It was becoming impossible to tell which of his Master’s words were imagined and which an actual sending through the aether. The itch to ask him, to be the focus of that ferocious intellect’s attention again, was almost irresistible—
Ogre suddenly broke off and stomped through a low arch at the back of the cave into a new chamber, one he’d not yet showed to Kyrik. It was to here he retreated when it all became too much and he had to escape the walls of arcane symbols he’d drawn.
He lit a gnosis-light, sat in the centre and stared about him.
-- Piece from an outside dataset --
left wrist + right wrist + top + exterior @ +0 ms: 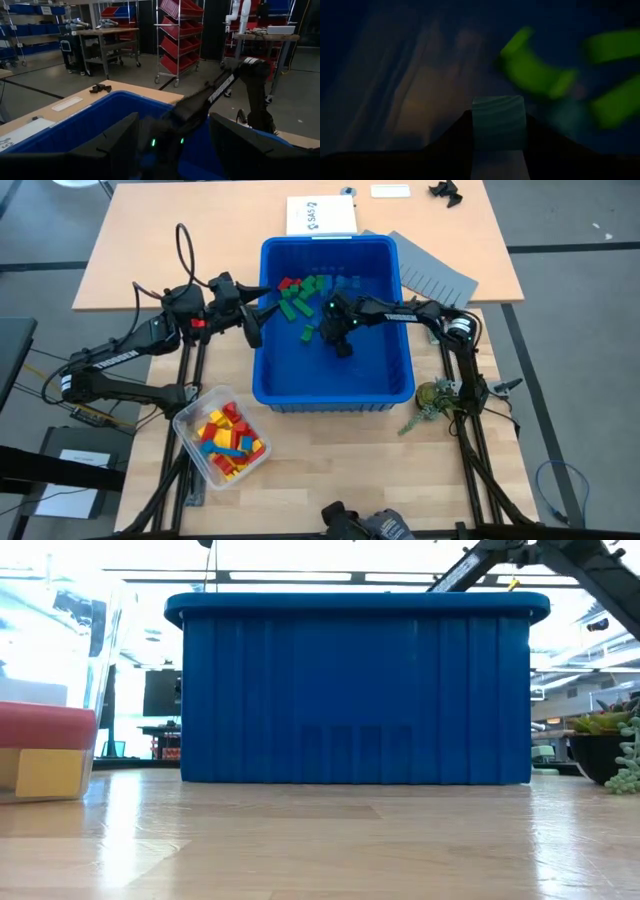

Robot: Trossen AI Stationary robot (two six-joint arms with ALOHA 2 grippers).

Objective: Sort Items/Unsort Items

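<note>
The white sheet (321,216) beyond the bin bears a label, possibly "SAS 2".

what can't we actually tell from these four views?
- Low view: the blue bin wall hides all its contents and both grippers.
- Right wrist view: dark and blurred; a pale block sits between the fingers, grip unclear.
- High view: right gripper hides what's beneath it.
- Left wrist view: left gripper open; bin floor hidden by the right arm.
</note>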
He’d smoothed the wall with Earth-gnosis before drawing Tarita, her wonderfully expressive, mobile, exciting
face, in every possible mood: laughing, smiling, making a point, determined, angry and impatient. Here she was tired, there exasperated, or sad, asleep, alert, focused, vague, bored, teasing . . .
You’re nothing to her, the Master told him. She’s with Waqar right now. I see all – I penetrate every veil – and I can tell you that right now his cock is in her and she’s grunting like the animal she is—
‘Shut up—’ Ogre suddenly roared . . . and that was all it took.
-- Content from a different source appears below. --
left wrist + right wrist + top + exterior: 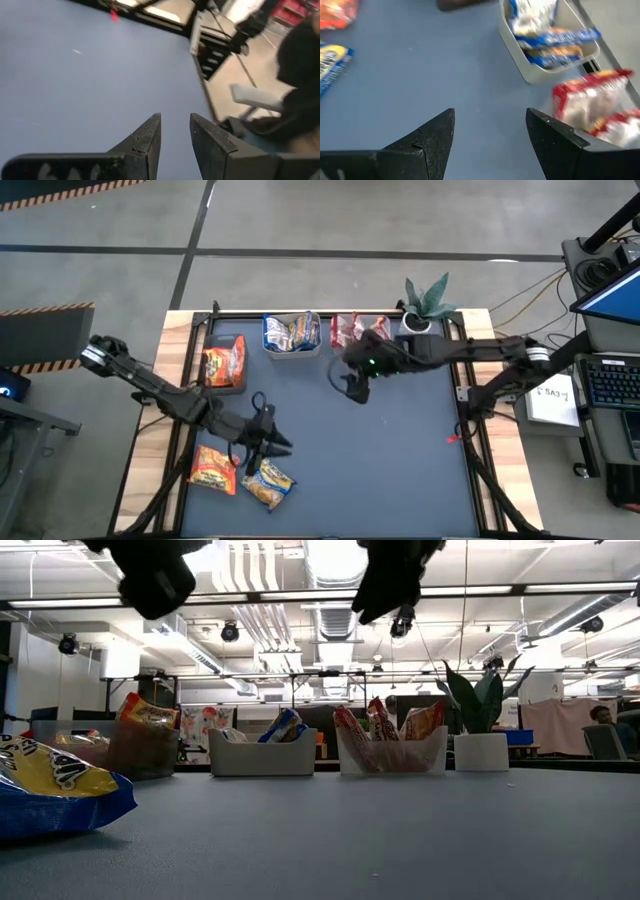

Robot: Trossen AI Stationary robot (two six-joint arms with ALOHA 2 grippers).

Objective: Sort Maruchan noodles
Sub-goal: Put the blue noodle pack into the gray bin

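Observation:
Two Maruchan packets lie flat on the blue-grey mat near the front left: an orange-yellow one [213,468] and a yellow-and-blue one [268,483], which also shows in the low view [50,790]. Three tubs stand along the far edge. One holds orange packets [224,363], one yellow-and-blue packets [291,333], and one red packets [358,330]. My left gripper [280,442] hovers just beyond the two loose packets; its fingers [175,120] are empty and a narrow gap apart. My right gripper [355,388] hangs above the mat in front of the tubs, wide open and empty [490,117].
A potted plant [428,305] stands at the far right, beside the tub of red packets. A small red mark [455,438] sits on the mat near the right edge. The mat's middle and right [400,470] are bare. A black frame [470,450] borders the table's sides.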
Ogre felt the reaching coils and slammed up a wall, shutting out the Master completely, at the cost of a splitting headache that immediately began to hammer the inside of his skull. Not sure he’d closed the connection in time to prevent being located, he just sat shaking, tears streaming down his rough-hewn face.
*
Kyrik breathed in, then exhaled, watching his breath plume in the cold evening air. He repeated it, and again, knowing he was procrastinating, gathering courage for the next bout of force-feeding his wife.
‘Are you ready?’ Sabina asked in Dhassan, then she apologised. ‘Sorry; I forget to whom I speak sometimes.’
‘I understood you,’ Kyrik told her, in her own tongue. ‘I lived a long time in the East, remember?’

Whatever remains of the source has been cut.